ACTIVITY
Every line of the records that contains "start" should be tallied, and only the resulting number returned.

EXCERPTED RECORDS
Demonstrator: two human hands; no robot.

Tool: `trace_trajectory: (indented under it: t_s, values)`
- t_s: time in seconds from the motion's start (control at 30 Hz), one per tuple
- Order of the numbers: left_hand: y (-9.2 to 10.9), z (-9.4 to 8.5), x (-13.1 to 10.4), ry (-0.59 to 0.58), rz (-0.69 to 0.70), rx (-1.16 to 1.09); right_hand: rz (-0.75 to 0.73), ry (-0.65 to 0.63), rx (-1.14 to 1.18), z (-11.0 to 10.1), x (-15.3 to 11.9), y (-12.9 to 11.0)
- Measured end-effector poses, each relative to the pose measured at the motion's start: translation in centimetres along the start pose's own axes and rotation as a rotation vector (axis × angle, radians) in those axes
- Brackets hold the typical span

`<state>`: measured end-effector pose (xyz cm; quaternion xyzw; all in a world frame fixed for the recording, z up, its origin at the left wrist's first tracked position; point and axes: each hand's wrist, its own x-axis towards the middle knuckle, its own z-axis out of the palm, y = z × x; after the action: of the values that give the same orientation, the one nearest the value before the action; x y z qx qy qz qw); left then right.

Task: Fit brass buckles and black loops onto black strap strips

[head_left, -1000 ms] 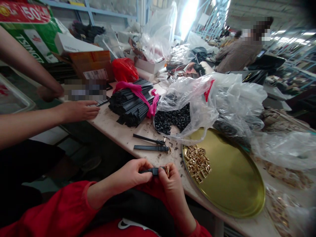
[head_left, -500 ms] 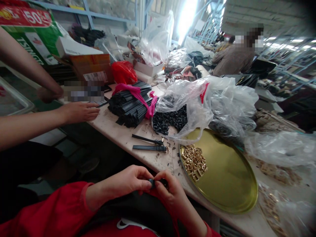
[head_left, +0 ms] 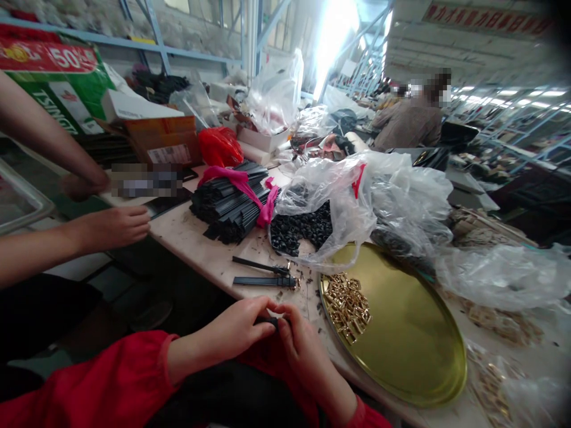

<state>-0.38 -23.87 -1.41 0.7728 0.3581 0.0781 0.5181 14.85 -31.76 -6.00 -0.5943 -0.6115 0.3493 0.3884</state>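
Note:
Over my lap, close to the table's front edge, my left hand [head_left: 238, 327] and my right hand [head_left: 298, 340] meet at the fingertips. Both are closed on a small black strap-like piece [head_left: 270, 321], mostly hidden by the fingers. Just beyond them on the table lie two short black straps [head_left: 261, 281] with gold buckles at their right ends. A heap of gold buckles [head_left: 348, 306] rests at the left side of a round gold tray [head_left: 410, 345]. Behind the straps, small black loops [head_left: 303, 229] spill from a clear plastic bag [head_left: 352, 226].
A bundle of black strips [head_left: 225, 205] tied with pink ribbon lies left of the bag. At far left, a co-worker's hand [head_left: 113, 227] hovers by the table edge. A cardboard box [head_left: 165, 139], a red bag [head_left: 219, 147] and more plastic bags [head_left: 504, 276] crowd the table.
My fingers have closed further over the black piece, which shows less now. The co-worker's nearer hand has drawn back left from the table. The view has shifted slightly.

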Motion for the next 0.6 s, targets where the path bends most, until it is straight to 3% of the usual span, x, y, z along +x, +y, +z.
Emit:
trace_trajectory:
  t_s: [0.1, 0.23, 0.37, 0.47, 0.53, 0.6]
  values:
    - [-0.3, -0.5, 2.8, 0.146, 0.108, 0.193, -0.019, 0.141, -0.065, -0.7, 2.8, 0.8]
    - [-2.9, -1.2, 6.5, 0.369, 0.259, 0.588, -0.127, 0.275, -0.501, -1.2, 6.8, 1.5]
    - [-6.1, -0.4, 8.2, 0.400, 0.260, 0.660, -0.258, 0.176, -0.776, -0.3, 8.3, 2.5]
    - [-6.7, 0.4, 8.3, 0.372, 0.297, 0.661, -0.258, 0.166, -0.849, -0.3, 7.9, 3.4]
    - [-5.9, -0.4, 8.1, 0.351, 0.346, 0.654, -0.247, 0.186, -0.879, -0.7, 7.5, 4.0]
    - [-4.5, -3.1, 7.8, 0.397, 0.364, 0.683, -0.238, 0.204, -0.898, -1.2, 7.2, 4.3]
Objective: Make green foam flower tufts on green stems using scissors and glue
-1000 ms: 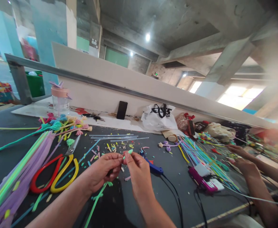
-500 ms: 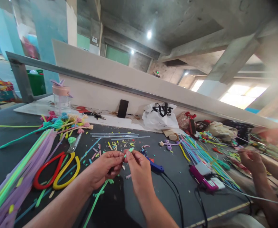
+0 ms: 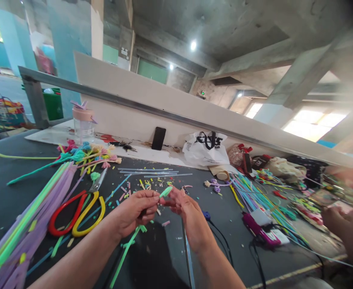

TASK ANSWER
2